In accordance with an undertaking made by the Company in each of the Registration Statements to remove from registration, by means of a post-effective amendment, any of the securities that remain unsold at the termination of the offering, the Company hereby removes from registration all securities that were registered but unsold or otherwise unissued under each of the Registration Statements as of the date hereof.

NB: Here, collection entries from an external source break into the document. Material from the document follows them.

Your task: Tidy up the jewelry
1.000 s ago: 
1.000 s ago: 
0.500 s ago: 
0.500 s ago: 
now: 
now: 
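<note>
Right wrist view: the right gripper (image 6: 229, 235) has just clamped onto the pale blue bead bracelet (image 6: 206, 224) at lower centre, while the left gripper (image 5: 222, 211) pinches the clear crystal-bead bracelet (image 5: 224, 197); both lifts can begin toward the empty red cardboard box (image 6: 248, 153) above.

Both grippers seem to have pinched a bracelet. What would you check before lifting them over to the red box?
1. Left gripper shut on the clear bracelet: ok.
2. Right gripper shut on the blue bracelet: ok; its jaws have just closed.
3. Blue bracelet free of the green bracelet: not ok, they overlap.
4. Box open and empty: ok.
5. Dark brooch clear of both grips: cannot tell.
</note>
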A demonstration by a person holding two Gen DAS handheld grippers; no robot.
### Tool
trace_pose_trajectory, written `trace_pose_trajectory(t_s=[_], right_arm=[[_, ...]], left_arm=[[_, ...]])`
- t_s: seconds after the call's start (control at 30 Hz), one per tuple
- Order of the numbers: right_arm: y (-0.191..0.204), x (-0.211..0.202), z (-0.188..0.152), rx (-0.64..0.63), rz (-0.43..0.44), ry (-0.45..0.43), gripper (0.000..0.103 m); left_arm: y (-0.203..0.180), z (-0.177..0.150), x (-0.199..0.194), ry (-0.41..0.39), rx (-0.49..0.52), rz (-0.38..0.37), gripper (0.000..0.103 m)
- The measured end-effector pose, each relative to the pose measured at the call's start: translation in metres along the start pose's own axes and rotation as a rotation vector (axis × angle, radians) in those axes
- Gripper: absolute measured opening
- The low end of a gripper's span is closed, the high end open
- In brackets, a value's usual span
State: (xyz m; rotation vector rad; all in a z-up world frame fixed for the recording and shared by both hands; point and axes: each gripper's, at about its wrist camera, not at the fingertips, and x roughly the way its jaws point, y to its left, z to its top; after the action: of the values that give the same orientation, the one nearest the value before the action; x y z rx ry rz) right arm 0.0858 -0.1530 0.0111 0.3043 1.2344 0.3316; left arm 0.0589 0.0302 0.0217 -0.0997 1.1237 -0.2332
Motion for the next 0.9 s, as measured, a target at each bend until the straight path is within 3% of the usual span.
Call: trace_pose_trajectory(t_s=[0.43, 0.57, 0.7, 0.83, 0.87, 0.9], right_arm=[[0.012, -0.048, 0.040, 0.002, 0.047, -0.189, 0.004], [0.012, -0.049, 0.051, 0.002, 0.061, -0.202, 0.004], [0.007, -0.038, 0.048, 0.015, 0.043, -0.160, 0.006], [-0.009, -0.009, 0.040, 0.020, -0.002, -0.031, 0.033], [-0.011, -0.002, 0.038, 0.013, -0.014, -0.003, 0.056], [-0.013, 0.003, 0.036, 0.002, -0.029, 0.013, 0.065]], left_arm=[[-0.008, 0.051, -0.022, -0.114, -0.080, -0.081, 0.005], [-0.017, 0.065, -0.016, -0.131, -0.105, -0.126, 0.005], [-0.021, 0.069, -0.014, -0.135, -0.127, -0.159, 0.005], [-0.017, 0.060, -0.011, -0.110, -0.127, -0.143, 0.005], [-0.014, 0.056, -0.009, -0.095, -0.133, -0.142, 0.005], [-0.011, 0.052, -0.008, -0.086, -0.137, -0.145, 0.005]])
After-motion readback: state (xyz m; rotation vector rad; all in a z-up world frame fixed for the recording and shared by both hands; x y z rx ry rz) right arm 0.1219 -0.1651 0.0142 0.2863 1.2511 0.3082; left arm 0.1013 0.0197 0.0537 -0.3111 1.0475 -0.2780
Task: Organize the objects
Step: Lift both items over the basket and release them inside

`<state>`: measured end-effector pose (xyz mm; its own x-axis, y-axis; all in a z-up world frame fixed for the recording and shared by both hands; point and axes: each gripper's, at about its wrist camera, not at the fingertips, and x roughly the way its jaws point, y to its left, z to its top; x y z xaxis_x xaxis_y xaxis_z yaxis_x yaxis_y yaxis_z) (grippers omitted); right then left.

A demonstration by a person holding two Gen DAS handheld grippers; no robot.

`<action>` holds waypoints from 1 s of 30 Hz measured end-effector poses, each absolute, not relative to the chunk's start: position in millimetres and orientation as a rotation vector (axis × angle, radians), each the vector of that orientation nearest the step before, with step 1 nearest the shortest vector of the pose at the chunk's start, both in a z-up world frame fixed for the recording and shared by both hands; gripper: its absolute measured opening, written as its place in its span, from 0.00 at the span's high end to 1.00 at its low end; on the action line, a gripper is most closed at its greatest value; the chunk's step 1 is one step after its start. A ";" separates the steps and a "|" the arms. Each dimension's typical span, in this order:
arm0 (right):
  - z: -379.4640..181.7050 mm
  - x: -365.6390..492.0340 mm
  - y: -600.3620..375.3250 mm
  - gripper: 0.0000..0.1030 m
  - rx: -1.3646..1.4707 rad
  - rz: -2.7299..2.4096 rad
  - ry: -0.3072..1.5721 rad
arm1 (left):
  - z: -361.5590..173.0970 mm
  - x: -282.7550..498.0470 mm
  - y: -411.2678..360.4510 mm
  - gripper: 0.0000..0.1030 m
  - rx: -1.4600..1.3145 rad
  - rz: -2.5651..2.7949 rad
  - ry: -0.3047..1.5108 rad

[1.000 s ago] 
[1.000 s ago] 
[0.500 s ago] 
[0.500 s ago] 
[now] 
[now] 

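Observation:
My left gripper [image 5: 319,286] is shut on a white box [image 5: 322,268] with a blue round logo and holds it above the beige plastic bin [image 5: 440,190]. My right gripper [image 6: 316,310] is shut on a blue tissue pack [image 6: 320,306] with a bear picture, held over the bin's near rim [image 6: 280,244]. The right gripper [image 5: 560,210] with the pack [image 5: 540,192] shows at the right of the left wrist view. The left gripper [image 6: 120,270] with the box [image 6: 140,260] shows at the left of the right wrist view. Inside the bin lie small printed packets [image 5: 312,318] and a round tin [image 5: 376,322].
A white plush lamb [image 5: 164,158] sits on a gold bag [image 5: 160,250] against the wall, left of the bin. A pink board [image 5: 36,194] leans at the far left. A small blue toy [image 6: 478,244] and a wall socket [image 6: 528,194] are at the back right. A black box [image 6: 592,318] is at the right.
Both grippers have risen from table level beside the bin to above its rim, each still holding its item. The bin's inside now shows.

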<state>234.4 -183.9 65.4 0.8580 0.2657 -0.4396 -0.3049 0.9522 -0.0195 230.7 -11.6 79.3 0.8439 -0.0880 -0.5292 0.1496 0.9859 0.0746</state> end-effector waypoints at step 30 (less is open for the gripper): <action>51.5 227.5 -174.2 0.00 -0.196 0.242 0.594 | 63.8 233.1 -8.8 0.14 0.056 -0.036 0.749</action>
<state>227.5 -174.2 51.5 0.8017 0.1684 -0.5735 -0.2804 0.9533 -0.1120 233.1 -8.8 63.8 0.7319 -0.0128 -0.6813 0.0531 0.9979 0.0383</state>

As of the date hereof, the Registration Statements are hereby amended, as appropriate, to reflect the deregistration of such securities, and the Company hereby terminates the effectiveness of the Registration Statements.
SIGNATURES
Pursuant to the requirements of the Securities Act of 1933, as amended, the registrant has duly caused these Post-Effective Amendments to be signed on its behalf by the undersigned, thereunto duly authorized, in the City of Arlington, State of Virginia, on September 12, 2024.
2U, INC. | ||
By: | /s/ Matthew J. Norden | |
Matthew J. Norden | ||
Chief Financial Officer |
No other person is required to sign these Post-Effective Amendments in reliance upon Rule 478 under the Securities Act of 1933, as amended.